====== Given data ======

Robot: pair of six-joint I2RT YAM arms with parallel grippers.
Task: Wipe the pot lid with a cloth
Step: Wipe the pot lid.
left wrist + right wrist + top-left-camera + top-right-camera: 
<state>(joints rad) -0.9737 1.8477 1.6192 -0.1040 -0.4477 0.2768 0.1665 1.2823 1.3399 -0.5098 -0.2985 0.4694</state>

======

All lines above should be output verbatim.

Response below:
Robot: pair of six-joint I2RT YAM arms with parallel grippers.
Task: Wipe the pot lid with a cloth
Step: Wipe the pot lid.
left wrist + right wrist + top-left-camera + top-right-camera: 
<state>(joints rad) -0.9737 1.8477 1.6192 -0.1040 -0.4477 0.2768 0.1665 1.2823 1.3399 -0.5098 -0.2985 0.4694</state>

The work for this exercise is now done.